I suggest the following as a possible explanation for the evolution of the maternal marking mechanism.  While the paternal X genes are inactive, the placenta is formed.  This guarantees that only maternal genes participate in the development of the placenta.  If paternal genes from the fetus participated in the development of the placenta, then there would be a possibility that the placenta tissues created by the uterus and carrying the mother’s blood supply might have a allergic rejection reaction to the fetal placental tissue, perhaps like a skin transplant rejection.  Such a rejection would likely manifest itself as a miscarriage or even perhaps as a failure to implant the blastula into the uterus wall.  If this is the case, then it is plausible that during the early evolution of mammals, the random choice of maternal or paternal X chromosome activity starting with the first mitosis may have been the controlling mechanism for the first placental mammals, and the maternal marking mechanism evolved later as a reproductive improvement that avoided miscarriages.

If my conjecture about maternal X chromosome marking is correct, then there is an implication regarding in vitro fertilization (IVF) with host surrogate mothers.  The active genes of the maternal X chromosome of the blastula implanted into a host surrogate mother might result in the same kind of allergic rejection that would occur if the paternal X genes were active.  In the clinical use of IVF, this might be noticed as a significantly larger fraction of miscarriages or implantation failures with host surrogate IVF implantations as compared with natural surrogate IVF implantations.  In natural surrogate IVF implantations, the ovum fertilized in vitro is implanted into the uterus of the same woman who produced the ovum.  Therefore, in this case, no allergic rejections would occur. 
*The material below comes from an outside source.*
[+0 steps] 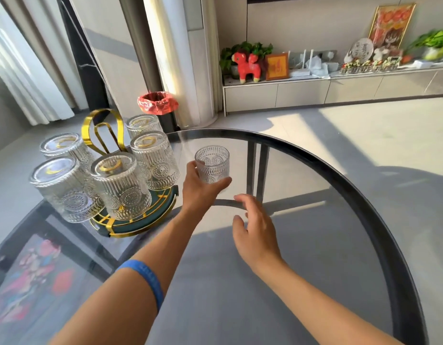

If it should be confirmed that host surrogate IVF implantations result in a higher rate of miscarriages and implantation failures than natural surrogate IVF implantations, then it may be possible that immunological tissue matching rejection tests between ovum donor and host surrogate may result in reducing miscarriages and failed implantations.

REFERENCES
[1] Epigenetic Dynamics of Imprinted X Inactivation During Early Mouse Development
Ikuhiro Okamoto, Arie P. Otte, C. David Allis, Danny Reinberg, Edith Heard
SCIENCE Volume 303, Number 5658, Issue of 30 Jan 2004, pp. 644-649.

[2] Japanese Scientists Create Fatherless Mouse
Gretchen Vogel
SCIENCE Volume 304, Number 5670, Issue of 23 Apr 2004, pp. 501-503.